→ **YOUR TASK**:
Word for word, repeat each record that follows.

(Stored dataset items)
++++++++
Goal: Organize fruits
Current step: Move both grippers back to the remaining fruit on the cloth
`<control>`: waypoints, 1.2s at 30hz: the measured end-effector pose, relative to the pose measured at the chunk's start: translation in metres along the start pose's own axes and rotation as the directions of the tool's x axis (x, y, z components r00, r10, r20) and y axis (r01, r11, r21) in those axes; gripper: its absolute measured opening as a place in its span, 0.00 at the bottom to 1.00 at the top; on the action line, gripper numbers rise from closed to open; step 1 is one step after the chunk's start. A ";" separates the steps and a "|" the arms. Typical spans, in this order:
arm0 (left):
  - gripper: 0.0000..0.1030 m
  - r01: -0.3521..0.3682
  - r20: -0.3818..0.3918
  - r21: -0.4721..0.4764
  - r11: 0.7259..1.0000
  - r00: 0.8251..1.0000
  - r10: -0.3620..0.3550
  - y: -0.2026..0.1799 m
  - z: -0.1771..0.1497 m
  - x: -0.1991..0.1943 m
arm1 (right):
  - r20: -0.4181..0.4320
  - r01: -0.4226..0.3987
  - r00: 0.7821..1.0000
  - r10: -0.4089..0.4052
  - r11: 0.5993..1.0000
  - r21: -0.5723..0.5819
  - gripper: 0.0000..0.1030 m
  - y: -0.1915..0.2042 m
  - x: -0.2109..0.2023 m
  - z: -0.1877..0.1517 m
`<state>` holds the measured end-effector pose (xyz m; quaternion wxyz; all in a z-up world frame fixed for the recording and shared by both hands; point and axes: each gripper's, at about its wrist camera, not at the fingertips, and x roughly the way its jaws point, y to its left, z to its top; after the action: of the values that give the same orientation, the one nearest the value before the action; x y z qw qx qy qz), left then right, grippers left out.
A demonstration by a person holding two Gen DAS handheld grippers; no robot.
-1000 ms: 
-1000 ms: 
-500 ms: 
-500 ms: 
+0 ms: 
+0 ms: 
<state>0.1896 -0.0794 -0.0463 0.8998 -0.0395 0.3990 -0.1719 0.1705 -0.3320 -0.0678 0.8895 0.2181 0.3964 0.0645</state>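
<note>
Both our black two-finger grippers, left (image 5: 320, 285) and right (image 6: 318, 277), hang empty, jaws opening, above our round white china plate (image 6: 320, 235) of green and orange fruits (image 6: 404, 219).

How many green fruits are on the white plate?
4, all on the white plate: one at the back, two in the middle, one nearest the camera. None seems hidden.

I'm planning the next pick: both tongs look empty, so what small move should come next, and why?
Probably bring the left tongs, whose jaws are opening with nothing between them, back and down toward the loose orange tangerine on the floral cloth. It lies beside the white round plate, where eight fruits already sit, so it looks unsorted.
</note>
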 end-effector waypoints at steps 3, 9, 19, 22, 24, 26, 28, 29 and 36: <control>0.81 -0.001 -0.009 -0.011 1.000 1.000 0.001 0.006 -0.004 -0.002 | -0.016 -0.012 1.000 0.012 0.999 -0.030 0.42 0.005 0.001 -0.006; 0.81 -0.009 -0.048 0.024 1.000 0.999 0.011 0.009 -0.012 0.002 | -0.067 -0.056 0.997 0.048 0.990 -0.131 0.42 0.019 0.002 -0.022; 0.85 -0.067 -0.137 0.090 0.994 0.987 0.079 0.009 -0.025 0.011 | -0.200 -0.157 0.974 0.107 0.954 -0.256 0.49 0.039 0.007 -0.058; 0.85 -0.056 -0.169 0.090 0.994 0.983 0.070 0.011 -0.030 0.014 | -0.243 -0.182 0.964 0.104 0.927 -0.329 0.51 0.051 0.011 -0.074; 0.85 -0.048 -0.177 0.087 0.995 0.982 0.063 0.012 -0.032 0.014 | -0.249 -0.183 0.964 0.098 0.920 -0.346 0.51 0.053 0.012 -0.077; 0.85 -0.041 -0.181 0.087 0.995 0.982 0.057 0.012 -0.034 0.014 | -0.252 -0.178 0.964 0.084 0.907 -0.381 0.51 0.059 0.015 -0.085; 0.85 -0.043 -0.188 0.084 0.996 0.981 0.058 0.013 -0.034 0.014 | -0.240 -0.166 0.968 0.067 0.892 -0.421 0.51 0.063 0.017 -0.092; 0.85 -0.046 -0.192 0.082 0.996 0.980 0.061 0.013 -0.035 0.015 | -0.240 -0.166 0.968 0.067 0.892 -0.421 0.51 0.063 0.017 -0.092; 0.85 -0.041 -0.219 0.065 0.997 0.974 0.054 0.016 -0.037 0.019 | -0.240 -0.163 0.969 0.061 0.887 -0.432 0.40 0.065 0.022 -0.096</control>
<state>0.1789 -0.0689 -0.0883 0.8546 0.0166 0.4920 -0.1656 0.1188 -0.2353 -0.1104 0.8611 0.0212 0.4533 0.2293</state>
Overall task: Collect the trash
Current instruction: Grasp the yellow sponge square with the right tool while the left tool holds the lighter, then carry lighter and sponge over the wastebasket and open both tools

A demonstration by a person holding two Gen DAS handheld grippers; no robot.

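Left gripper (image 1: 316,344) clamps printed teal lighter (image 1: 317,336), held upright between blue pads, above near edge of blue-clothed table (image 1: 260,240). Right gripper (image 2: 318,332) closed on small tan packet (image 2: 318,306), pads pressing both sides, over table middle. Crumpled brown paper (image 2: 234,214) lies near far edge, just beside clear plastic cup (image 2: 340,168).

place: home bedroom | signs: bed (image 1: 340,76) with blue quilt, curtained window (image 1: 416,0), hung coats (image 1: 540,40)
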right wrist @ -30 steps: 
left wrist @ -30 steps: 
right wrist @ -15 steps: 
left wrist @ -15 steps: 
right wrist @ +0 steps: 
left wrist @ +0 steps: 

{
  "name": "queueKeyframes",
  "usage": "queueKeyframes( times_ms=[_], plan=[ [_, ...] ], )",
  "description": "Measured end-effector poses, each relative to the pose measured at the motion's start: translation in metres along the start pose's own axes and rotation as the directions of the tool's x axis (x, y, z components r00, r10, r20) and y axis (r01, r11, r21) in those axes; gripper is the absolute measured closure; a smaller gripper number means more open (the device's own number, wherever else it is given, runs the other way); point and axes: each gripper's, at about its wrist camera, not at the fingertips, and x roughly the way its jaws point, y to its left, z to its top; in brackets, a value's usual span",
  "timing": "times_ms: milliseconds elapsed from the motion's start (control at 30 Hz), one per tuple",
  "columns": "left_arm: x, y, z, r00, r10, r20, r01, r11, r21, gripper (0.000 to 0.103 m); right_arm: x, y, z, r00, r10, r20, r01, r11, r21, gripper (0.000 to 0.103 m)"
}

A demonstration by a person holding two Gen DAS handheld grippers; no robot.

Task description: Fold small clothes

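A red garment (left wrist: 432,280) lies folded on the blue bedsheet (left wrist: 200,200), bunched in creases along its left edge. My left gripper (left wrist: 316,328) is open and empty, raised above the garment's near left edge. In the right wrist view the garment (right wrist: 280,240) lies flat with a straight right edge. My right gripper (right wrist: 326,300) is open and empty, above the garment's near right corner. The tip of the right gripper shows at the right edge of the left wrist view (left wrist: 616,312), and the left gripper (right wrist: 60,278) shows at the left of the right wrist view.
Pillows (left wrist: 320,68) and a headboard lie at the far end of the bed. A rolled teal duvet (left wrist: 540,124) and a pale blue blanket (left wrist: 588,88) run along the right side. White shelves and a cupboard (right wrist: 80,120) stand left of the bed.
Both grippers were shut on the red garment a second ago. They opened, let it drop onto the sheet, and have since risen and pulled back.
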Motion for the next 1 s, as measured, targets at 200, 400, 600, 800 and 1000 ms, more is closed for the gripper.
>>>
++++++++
→ **RESPONSE TO THIS TASK**:
Goal: Organize fruits
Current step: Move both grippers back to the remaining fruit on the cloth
`<control>`: waypoints, 1.2s at 30hz: the measured end-effector pose, relative to the pose measured at the chunk's start: translation in metres along the start pose's own axes and rotation as the directions of the tool's x axis (x, y, z components r00, r10, r20) and y axis (r01, r11, r21) in those axes; gripper: its absolute measured opening as a place in its span, 0.00 at the bottom to 1.00 at the top; on the action line, gripper numbers rise from closed to open; step 1 is one step after the chunk's start. A ";" separates the steps and a "|" the arms. Typical spans, in this order:
arm0 (left):
  - gripper: 0.0000..0.1030 m
  - r01: -0.3521..0.3682
  - r20: -0.3818..0.3918
  - r21: -0.4721..0.4764
  - r11: 0.7259..1.0000
  - r00: 0.8251..1.0000
  - r10: -0.3620..0.3550
  - y: -0.2026..0.1799 m
  - z: -0.1771..0.1497 m
  - x: -0.1991..0.1943 m
arm1 (right):
  - r20: -0.4181..0.4320
  - r01: -0.4226..0.3987
  - r00: 0.7821..1.0000
  - r10: -0.4089..0.4052
  - r11: 0.5993..1.0000
  - r21: -0.5723..0.5819
  - gripper: 0.0000..0.1030 m
  - y: -0.1915..0.2042 m
  - x: -0.2109..0.2023 m
  - z: -0.1877..0.1517 m
`<state>` holds the measured end-effector pose (xyz m; quaternion wxyz; all in a z-up world frame fixed for the recording and shared by both hands; point and axes: each gripper's, at about its wrist camera, not at the fingertips, and x roughly the way its jaws point, y to its left, z to its top; after the action: of the values that give the same orientation, the one nearest the value before the action; x y z qw qx qy qz), left then right, grippers left out.
A demonstration by a person holding two Gen DAS handheld grippers; no robot.
-1000 ms: 
-1000 ms: 
-500 ms: 
-500 ms: 
+0 ms: 
+0 ms: 
<state>0.1896 -0.0794 -0.0463 0.8998 -0.0395 0.3990 -0.1719 0.1705 -0.3320 -0.0678 0.8895 0.2181 0.3964 0.0645</state>
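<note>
Both our black two-finger grippers, left (image 5: 320, 285) and right (image 6: 318, 277), hang empty, jaws opening, above our round white china plate (image 6: 320, 235) of green and orange fruits (image 6: 404, 219).

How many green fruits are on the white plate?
4, all on the white plate: one at the back, two in the middle, one nearest the camera. None seems hidden.

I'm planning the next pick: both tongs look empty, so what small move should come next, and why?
Probably bring the left tongs, whose jaws are opening with nothing between them, back and down toward the loose orange tangerine on the floral cloth. It lies beside the white round plate, where eight fruits already sit, so it looks unsorted.
</note>
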 end-effector waypoints at steps 3, 9, 19, 22, 24, 26, 28, 29 and 36: <control>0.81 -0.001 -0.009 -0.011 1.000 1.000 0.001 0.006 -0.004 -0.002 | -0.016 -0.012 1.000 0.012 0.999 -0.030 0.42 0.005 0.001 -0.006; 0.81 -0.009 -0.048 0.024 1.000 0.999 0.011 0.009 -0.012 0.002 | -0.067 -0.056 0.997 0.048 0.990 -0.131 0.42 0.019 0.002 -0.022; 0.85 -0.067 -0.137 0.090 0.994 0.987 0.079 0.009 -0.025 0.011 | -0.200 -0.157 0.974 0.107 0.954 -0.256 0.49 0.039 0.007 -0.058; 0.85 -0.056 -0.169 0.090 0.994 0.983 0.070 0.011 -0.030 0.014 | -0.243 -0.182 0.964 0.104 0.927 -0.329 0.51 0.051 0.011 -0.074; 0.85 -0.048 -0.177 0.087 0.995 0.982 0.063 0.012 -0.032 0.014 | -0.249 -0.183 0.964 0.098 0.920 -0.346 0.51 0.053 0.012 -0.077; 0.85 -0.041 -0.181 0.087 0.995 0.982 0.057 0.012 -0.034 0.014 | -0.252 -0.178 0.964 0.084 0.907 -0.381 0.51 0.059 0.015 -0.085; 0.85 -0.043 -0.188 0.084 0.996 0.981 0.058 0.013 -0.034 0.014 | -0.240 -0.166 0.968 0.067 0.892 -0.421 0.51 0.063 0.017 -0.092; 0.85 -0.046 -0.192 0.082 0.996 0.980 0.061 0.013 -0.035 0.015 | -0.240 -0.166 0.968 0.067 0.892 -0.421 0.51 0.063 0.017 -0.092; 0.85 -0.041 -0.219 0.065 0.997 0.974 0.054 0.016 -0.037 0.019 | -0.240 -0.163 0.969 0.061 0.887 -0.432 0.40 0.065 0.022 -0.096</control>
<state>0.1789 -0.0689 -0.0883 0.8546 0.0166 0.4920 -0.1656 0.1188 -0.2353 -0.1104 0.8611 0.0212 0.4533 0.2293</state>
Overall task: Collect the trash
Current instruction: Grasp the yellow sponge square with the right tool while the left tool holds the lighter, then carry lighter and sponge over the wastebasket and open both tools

A demonstration by a person holding two Gen DAS handheld grippers; no robot.

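Left gripper (image 1: 316,344) clamps printed teal lighter (image 1: 317,336), held upright between blue pads, above near edge of blue-clothed table (image 1: 260,240). Right gripper (image 2: 318,332) closed on small tan packet (image 2: 318,306), pads pressing both sides, over table middle. Crumpled brown paper (image 2: 234,214) lies near far edge, just beside clear plastic cup (image 2: 340,168).

place: home bedroom | signs: bed (image 1: 340,76) with blue quilt, curtained window (image 1: 416,0), hung coats (image 1: 540,40)
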right wrist @ -30 steps: 
left wrist @ -30 steps: 
right wrist @ -15 steps: 
left wrist @ -15 steps: 
right wrist @ +0 steps: 
left wrist @ +0 steps: 

{
  "name": "queueKeyframes",
  "usage": "queueKeyframes( times_ms=[_], plan=[ [_, ...] ], )",
  "description": "Measured end-effector poses, each relative to the pose measured at the motion's start: translation in metres along the start pose's own axes and rotation as the directions of the tool's x axis (x, y, z components r00, r10, r20) and y axis (r01, r11, r21) in those axes; gripper is the absolute measured closure; a smaller gripper number means more open (the device's own number, wherever else it is given, runs the other way); point and axes: each gripper's, at about its wrist camera, not at the fingertips, and x roughly the way its jaws point, y to its left, z to its top; in brackets, a value's usual span",
  "timing": "times_ms: milliseconds elapsed from the motion's start (control at 30 Hz), one per tuple",
  "columns": "left_arm: x, y, z, r00, r10, r20, r01, r11, r21, gripper (0.000 to 0.103 m); right_arm: x, y, z, r00, r10, r20, r01, r11, r21, gripper (0.000 to 0.103 m)"
}

A demonstration by a person holding two Gen DAS handheld grippers; no robot.

Task description: Fold small clothes

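A red garment (left wrist: 432,280) lies folded on the blue bedsheet (left wrist: 200,200), bunched in creases along its left edge. My left gripper (left wrist: 316,328) is open and empty, raised above the garment's near left edge. In the right wrist view the garment (right wrist: 280,240) lies flat with a straight right edge. My right gripper (right wrist: 326,300) is open and empty, above the garment's near right corner. The tip of the right gripper shows at the right edge of the left wrist view (left wrist: 616,312), and the left gripper (right wrist: 60,278) shows at the left of the right wrist view.
Pillows (left wrist: 320,68) and a headboard lie at the far end of the bed. A rolled teal duvet (left wrist: 540,124) and a pale blue blanket (left wrist: 588,88) run along the right side. White shelves and a cupboard (right wrist: 80,120) stand left of the bed.
Both grippers were shut on the red garment a second ago. They opened, let it drop onto the sheet, and have since risen and pulled back.
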Motion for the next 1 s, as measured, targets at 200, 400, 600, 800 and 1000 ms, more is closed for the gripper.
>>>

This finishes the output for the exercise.